### What you will do
Keep every line of the data below that has the string "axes" and present those lines.

### Collected data

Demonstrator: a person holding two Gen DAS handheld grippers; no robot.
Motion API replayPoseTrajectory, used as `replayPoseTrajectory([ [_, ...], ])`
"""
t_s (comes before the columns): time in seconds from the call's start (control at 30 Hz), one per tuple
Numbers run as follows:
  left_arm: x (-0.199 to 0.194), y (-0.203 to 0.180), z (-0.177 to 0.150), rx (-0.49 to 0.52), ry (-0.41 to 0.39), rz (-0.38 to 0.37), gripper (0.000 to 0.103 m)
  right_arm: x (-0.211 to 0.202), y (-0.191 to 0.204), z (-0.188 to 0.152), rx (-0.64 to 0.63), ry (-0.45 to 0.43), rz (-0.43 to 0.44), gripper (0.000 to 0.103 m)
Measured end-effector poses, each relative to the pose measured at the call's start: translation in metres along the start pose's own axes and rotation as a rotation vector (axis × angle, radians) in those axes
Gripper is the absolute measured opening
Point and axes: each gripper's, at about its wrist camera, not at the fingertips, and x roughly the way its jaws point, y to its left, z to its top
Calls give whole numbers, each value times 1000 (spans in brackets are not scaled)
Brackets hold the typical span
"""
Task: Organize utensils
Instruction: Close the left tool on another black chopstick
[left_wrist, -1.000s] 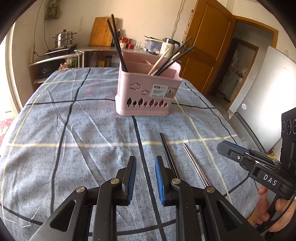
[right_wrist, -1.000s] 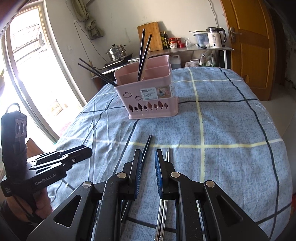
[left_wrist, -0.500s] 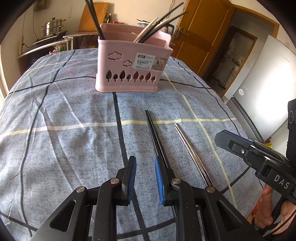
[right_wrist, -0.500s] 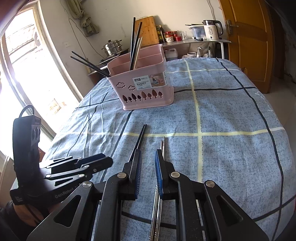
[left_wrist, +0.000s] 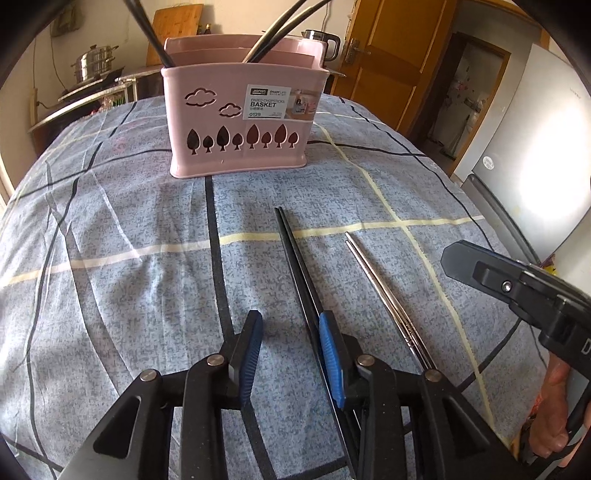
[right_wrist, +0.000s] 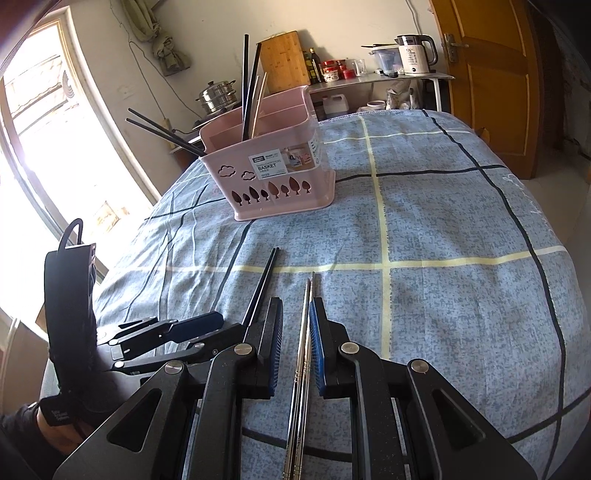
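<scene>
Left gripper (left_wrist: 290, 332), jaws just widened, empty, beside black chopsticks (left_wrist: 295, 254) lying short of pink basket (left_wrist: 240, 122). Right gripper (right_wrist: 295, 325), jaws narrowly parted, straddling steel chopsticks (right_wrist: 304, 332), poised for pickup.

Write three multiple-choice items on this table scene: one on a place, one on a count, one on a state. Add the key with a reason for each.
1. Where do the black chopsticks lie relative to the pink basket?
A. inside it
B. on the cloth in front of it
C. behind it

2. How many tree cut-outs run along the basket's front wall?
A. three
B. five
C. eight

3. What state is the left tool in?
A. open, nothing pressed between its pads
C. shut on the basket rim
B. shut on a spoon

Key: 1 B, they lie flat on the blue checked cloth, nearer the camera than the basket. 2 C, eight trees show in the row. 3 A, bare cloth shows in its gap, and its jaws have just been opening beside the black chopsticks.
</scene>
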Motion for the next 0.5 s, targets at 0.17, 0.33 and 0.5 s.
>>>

### Completed exercise
Measured end-effector poses, each relative to the pose measured at the call's start: translation in metres along the start pose's own axes and rotation as a rotation vector (axis × angle, radians) in those axes
Point and axes: each gripper's, at about its wrist camera, not at the fingertips, and x roughly the way its jaws point, y to its left, z to its top

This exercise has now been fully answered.